» EXERCISE DIRECTIONS
All of the data below should be written out exactly.

» GIVEN MATERIAL
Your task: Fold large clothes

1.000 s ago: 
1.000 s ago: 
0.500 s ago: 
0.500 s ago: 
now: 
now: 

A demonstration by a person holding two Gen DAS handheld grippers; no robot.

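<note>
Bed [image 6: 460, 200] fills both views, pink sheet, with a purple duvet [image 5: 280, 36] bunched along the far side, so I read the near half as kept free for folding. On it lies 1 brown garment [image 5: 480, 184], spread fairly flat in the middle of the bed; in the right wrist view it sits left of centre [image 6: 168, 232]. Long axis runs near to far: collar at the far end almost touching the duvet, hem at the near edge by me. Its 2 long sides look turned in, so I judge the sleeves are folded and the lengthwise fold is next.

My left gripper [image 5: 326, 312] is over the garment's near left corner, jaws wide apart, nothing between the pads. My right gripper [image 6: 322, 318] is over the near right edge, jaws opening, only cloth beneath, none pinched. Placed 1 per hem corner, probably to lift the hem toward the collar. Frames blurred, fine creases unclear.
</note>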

» ANSWER TO THIS TASK
Your task: Fold large clothes

1.000 s ago: 
1.000 s ago: 
0.500 s ago: 
0.500 s ago: 
now: 
now: 

A demonstration by a person holding two Gen DAS handheld grippers; no robot.

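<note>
Bed [image 6: 460, 200] fills both views, pink sheet, with a purple duvet [image 5: 280, 36] bunched along the far side, so I read the near half as kept free for folding. On it lies 1 brown garment [image 5: 480, 184], spread fairly flat in the middle of the bed; in the right wrist view it sits left of centre [image 6: 168, 232]. Long axis runs near to far: collar at the far end almost touching the duvet, hem at the near edge by me. Its 2 long sides look turned in, so I judge the sleeves are folded and the lengthwise fold is next.

My left gripper [image 5: 326, 312] is over the garment's near left corner, jaws wide apart, nothing between the pads. My right gripper [image 6: 322, 318] is over the near right edge, jaws opening, only cloth beneath, none pinched. Placed 1 per hem corner, probably to lift the hem toward the collar. Frames blurred, fine creases unclear.
</note>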

This response is complete, and nothing else is pending.